De novo um pequeno haiku, e um verso de imagem final bem luminosa e solar:
El sol es una mandarina en labios del sueño.
Mas nem tudo se mantém, ao longo da dizer do poeta, assim magnífico e feliz.
Os dias variam, na dimensão das emoções, cadáveres dão à praia, há corações que sofrem, na vivência da cidade "A vida é um fingimento atroz".
No ciclo seguinte, da FLOR INMÓVIL, há um outro momento em que me parece encontrar Walt Whitman, quase como Pessoa, o Mestre de todos, o terá encontrado:
entre a água (eterna) e o pranto (não menos eterno).
"Entre os dedos de Março", vem o poeta com um beijo guardado desde sempre, a nomear cada qual com seu nome distinto, a água e o pranto. E na fusão sensual:
 a pensarme bebido por la hierba
jubilosamente bebido por la hierba 

É nos POEMAS DEMENTES que a reflexão sobre a vida que passa, a morte que vem, toma amplitude maior.
E não podendo, neste pequeno post, comentar o Todo do livro, ficarei para terminar com este poema que muito me comoveu, tão carregado está da substância de um tempo que se gelou no Tempo e não podemos esquecer (evocando in memoriam Paul Celan).
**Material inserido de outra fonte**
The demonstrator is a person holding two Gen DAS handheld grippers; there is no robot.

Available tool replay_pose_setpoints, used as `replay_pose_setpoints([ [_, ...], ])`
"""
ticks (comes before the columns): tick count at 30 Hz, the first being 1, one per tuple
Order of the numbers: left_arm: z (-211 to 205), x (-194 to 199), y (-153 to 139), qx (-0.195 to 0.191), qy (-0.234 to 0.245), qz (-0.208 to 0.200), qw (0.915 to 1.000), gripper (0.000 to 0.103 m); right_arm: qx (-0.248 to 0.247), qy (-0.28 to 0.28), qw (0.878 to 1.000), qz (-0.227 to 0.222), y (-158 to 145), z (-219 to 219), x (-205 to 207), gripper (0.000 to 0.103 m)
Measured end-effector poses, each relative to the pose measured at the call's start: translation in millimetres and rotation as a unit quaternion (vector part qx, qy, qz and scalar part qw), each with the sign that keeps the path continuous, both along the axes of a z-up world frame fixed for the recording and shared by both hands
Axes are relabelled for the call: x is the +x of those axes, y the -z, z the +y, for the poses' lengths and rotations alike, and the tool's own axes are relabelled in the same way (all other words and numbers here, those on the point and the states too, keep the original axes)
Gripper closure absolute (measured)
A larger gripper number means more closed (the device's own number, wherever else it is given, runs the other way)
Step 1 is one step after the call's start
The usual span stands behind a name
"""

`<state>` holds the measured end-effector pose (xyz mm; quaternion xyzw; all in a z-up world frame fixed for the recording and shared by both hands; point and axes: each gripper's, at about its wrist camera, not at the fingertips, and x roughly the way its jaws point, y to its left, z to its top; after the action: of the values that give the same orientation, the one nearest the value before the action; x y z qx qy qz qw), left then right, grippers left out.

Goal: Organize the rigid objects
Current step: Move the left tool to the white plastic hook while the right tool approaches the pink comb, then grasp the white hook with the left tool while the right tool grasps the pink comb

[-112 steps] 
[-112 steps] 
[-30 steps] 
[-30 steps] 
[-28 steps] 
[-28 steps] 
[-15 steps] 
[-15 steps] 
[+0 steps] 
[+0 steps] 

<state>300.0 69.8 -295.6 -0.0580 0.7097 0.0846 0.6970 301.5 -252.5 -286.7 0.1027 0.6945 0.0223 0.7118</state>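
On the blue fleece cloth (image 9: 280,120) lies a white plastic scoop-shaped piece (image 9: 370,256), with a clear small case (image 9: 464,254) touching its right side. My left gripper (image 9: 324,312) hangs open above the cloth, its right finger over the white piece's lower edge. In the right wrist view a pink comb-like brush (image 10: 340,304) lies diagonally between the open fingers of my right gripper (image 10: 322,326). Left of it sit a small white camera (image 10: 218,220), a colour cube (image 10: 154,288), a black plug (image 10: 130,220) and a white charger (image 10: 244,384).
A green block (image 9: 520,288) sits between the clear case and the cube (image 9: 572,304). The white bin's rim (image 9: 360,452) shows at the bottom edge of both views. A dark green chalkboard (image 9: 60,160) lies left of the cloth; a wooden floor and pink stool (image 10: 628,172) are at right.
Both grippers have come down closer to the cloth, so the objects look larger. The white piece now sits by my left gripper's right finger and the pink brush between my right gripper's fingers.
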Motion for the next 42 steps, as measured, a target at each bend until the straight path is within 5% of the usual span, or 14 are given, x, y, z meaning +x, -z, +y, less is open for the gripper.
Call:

Aqui se diz o dizer, o nomear das coisas, o abraço em segredo no regaço perfeito do silêncio, " A madeixa escura do tempo".

Pone en mis labios
el nombre de las cosas
y con el mismo amor
me nombra enredado en el secreto
de los muslos suyos y sus abrazos.
Silencio, dice...
La guedeja oscura del tiempo.

O nome das coisas, dar o nome de cada um a cada um, no espaço e no tempo de Ser que lhe foi concedido.
Experiência terrível, experiência temível, essa de nomear, ocultamente, em silêncio...
Impossível não evocar Paul Celan, que Andrés certamente leu.